[To do] The task calls for the lines from the start of the entries below through the line with "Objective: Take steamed", given again verbatim, with every picture dropped.

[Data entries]
::::

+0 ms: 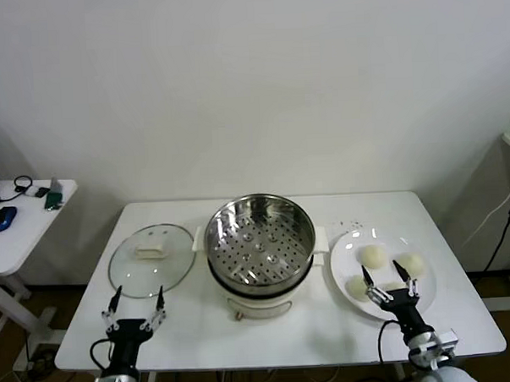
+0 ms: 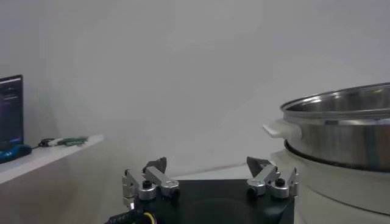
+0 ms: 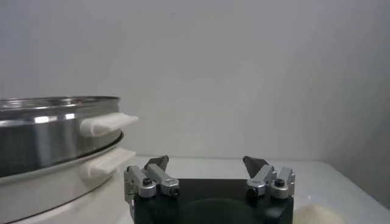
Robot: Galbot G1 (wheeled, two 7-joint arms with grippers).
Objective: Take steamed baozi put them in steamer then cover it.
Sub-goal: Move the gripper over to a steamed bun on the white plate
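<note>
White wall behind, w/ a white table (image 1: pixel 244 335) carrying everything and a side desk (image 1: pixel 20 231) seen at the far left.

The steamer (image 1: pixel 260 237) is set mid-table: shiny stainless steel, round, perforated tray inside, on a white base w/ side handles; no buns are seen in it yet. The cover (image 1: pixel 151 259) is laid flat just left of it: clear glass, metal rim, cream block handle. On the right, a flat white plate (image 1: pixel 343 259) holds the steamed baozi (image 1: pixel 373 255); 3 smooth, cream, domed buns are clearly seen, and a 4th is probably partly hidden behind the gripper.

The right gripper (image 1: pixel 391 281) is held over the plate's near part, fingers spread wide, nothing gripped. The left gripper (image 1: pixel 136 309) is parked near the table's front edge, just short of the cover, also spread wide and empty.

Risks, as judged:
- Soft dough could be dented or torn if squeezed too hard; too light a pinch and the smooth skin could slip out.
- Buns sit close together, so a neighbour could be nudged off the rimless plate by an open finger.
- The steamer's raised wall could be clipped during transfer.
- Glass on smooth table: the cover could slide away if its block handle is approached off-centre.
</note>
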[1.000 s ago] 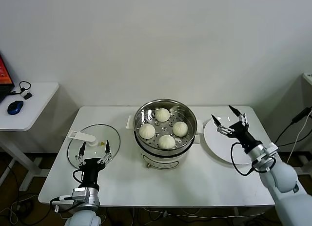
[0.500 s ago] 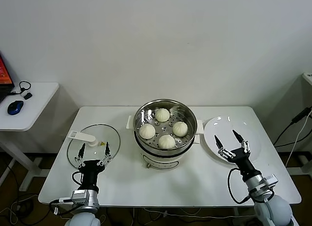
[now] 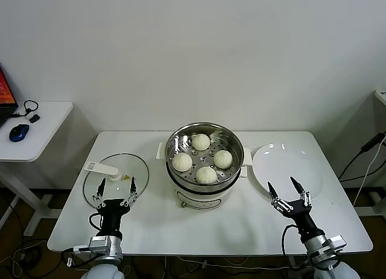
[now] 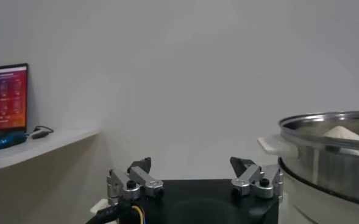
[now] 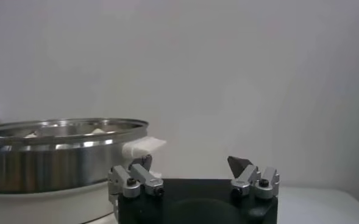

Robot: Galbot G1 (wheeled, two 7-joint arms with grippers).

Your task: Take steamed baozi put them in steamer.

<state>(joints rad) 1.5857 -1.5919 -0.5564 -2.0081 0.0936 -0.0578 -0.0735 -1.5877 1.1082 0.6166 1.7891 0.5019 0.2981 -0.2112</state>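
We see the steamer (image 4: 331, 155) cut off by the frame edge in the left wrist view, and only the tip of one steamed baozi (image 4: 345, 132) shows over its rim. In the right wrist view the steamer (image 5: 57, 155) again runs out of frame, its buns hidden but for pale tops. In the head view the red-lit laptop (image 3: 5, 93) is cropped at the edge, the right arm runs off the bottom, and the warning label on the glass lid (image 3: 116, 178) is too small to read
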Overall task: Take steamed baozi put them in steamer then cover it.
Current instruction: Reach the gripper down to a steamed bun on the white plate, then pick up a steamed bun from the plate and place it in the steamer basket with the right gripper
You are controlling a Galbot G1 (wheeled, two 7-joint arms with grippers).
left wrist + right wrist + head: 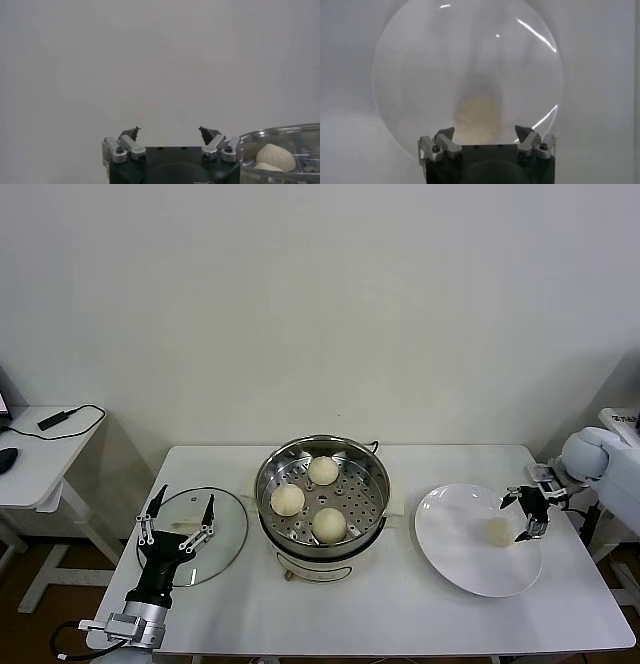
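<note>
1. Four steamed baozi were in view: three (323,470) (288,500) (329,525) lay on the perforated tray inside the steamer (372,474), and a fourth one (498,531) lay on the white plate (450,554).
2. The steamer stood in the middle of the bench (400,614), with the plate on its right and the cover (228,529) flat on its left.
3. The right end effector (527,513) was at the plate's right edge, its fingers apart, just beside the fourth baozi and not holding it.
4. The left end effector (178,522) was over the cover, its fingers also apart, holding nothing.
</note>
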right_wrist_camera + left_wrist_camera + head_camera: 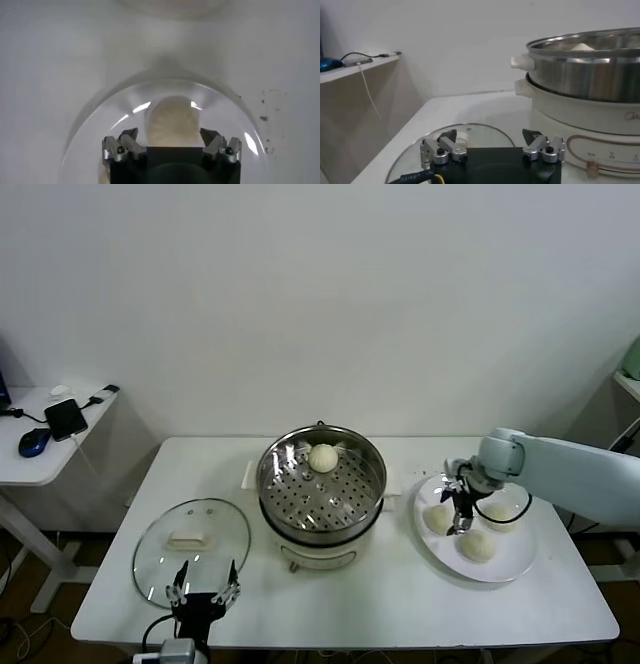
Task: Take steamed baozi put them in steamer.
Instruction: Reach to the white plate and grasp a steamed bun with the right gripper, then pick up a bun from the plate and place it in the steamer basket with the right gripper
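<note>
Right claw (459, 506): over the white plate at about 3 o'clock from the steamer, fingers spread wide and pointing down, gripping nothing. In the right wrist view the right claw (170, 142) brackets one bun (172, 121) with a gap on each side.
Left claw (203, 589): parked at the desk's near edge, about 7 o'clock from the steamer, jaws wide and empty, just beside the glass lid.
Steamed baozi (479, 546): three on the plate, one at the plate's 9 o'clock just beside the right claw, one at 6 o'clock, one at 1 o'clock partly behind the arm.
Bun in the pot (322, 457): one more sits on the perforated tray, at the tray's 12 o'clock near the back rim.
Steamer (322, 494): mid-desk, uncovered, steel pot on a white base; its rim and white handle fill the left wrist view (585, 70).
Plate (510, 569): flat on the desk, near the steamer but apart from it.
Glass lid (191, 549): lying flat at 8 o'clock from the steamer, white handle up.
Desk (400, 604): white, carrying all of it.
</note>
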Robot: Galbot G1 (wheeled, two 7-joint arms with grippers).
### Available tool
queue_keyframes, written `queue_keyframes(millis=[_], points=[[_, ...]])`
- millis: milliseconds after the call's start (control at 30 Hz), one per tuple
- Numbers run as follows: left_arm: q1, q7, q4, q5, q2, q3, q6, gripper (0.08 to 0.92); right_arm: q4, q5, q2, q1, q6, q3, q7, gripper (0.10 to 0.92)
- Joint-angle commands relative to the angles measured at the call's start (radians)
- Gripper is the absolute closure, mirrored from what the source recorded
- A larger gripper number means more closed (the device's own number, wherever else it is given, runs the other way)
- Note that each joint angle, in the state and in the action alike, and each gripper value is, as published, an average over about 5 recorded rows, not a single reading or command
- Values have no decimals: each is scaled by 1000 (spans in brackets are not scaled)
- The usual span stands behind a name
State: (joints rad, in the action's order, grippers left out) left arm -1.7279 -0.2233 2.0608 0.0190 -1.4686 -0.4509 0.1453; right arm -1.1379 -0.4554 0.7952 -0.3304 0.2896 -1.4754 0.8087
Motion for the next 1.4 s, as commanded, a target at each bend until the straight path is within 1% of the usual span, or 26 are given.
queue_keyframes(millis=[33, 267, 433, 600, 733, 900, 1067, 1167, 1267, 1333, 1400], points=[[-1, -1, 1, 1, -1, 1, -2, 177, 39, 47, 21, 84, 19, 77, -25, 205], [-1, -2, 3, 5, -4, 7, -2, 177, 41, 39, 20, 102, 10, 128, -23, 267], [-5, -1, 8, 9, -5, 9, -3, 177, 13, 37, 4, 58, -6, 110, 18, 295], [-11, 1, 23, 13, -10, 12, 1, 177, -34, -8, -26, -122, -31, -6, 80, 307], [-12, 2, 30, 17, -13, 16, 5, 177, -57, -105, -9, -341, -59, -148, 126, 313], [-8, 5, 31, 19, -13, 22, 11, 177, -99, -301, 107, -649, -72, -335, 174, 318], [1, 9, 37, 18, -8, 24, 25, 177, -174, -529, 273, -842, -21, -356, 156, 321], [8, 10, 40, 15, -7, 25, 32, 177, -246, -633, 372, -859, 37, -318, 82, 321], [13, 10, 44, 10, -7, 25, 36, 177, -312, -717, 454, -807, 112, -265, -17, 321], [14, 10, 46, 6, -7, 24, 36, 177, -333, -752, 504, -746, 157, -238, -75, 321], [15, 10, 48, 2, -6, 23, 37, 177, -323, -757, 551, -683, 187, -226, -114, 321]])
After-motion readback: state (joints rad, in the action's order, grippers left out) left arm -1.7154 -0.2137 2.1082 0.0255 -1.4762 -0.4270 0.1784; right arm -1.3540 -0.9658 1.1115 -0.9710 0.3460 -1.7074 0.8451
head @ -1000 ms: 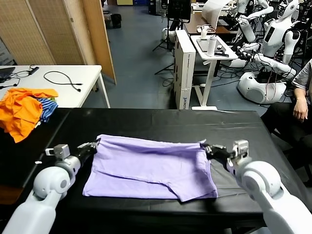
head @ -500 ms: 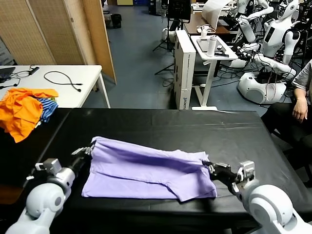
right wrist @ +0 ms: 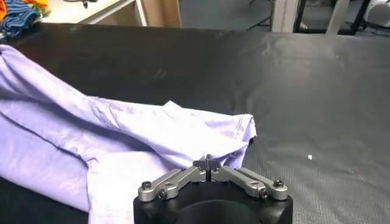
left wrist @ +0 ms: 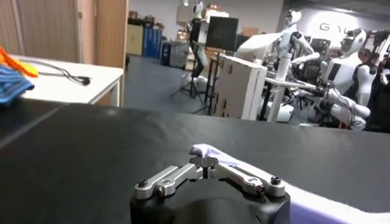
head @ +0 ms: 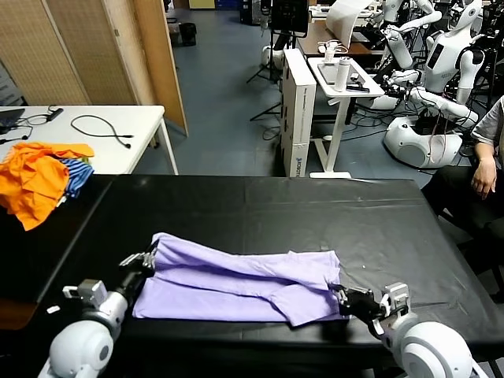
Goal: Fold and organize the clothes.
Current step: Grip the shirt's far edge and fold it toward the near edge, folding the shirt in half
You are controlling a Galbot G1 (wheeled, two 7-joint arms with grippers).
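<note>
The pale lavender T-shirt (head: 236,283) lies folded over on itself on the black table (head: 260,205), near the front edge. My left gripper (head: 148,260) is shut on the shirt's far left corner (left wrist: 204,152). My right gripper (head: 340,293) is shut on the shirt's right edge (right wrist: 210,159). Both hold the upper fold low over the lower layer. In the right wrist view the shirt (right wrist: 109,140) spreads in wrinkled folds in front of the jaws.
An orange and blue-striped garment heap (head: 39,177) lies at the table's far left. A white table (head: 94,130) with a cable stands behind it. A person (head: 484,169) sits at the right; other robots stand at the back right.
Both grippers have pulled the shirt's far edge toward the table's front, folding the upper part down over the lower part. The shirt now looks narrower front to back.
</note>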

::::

[Written answer]
+0 ms: 
+0 ms: 
+0 ms: 
Robot: Galbot G1 (wheeled, two 7-joint arms with grippers).
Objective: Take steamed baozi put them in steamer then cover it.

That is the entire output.